▸ Work to complete: Output, word for word, the line that contains "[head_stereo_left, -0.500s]" and all lines following it to the end of the listing. Drop the pictures.

▸ Data block:
++++++++++++++++++++

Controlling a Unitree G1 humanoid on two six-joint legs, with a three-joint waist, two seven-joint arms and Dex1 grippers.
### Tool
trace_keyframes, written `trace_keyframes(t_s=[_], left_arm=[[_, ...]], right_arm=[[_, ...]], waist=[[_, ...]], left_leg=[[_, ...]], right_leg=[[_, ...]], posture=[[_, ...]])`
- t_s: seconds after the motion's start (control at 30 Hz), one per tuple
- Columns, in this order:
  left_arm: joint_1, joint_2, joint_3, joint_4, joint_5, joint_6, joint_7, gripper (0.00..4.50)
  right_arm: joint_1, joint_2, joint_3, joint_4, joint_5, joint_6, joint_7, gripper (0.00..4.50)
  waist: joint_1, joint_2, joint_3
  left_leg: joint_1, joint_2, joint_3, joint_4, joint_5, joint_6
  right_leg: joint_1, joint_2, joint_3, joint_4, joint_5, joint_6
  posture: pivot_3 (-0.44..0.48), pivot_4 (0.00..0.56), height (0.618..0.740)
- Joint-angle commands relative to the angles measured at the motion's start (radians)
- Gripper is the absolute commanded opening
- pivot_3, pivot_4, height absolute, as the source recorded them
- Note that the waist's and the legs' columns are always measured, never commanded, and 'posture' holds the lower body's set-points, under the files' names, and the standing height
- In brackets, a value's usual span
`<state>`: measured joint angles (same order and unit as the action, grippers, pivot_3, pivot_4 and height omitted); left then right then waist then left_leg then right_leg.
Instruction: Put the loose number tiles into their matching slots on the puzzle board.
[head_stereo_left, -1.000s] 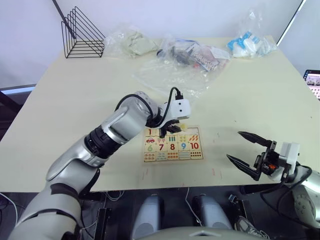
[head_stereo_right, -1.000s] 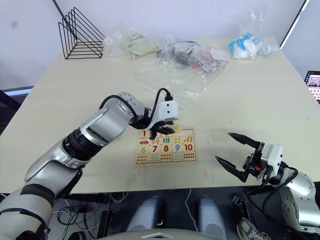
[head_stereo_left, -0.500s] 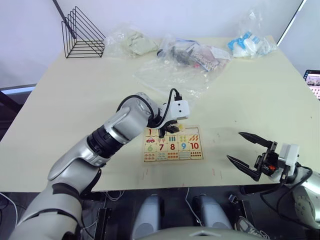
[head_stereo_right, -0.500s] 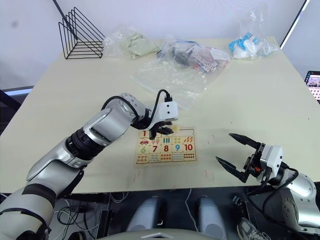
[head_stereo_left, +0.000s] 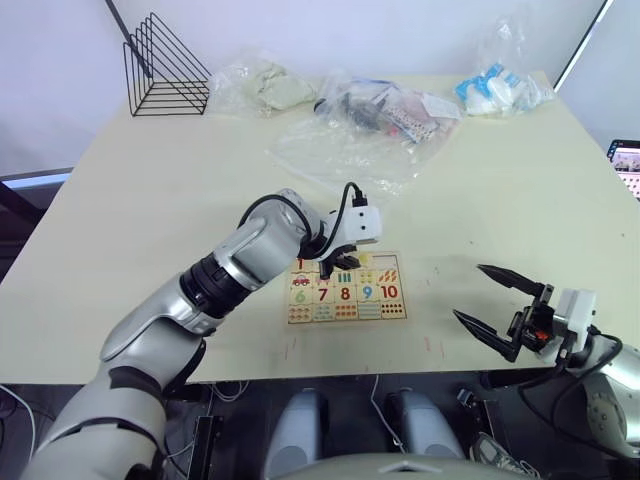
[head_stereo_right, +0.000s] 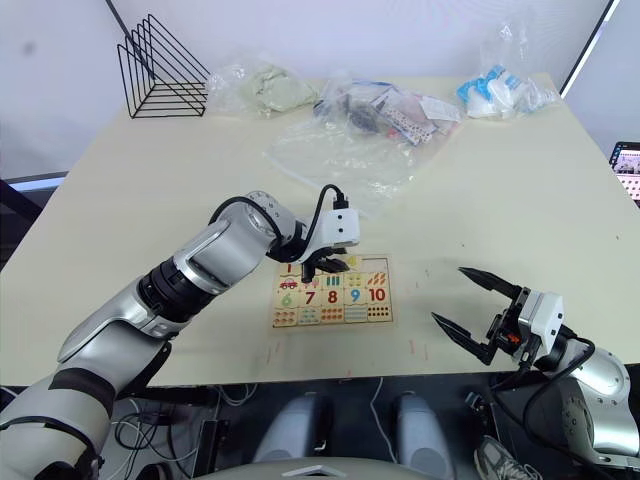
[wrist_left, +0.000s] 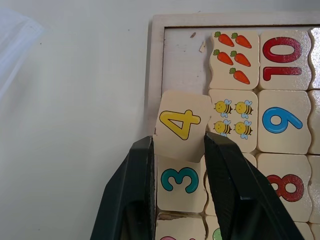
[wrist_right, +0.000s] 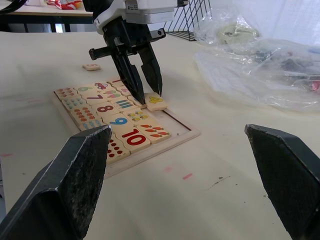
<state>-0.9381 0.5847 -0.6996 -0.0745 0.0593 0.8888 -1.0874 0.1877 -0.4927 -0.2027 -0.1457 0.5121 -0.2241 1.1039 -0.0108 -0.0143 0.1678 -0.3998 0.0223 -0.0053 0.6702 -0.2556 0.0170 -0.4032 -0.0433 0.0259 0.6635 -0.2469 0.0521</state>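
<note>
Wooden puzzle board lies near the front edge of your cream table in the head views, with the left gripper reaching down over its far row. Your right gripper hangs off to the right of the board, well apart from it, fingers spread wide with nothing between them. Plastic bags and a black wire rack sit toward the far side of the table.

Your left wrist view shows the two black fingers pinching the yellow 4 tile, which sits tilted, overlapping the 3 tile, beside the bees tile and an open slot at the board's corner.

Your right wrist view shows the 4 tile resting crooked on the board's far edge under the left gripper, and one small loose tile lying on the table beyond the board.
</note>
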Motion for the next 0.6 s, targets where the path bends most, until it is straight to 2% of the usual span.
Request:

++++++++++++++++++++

▸ Solution for this problem:
[head_stereo_left, -0.500s] 
[head_stereo_right, -0.500s] 
[head_stereo_left, +0.000s] 
[head_stereo_right, +0.000s] 
[wrist_left, +0.000s] 
[wrist_right, +0.000s] 
<state>-0.9381 0.5847 -0.6996 -0.0745 0.0593 0.8888 -1.0874 0.1877 -0.4927 -0.2027 -0.1457 0.5121 -0.2241 1.1039 -0.0108 -0.0143 0.1678 -0.3998 0.0223 -0.0053 0.6702 -0.2556 0.0170 -0.4032 -0.0433 0.0259 0.6635 -0.2469 0.0521</state>
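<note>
Wooden puzzle board lies near the front edge of your cream table in the head views, with the left gripper reaching down over its far row. Your right gripper hangs off to the right of the board, well apart from it, fingers spread wide with nothing between them. Plastic bags and a black wire rack sit toward the far side of the table.

Your left wrist view shows the two black fingers pinching the yellow 4 tile, which sits tilted, overlapping the 3 tile, beside the bees tile and an open slot at the board's corner.

Your right wrist view shows the 4 tile resting crooked on the board's far edge under the left gripper, and one small loose tile lying on the table beyond the board.
</note>
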Motion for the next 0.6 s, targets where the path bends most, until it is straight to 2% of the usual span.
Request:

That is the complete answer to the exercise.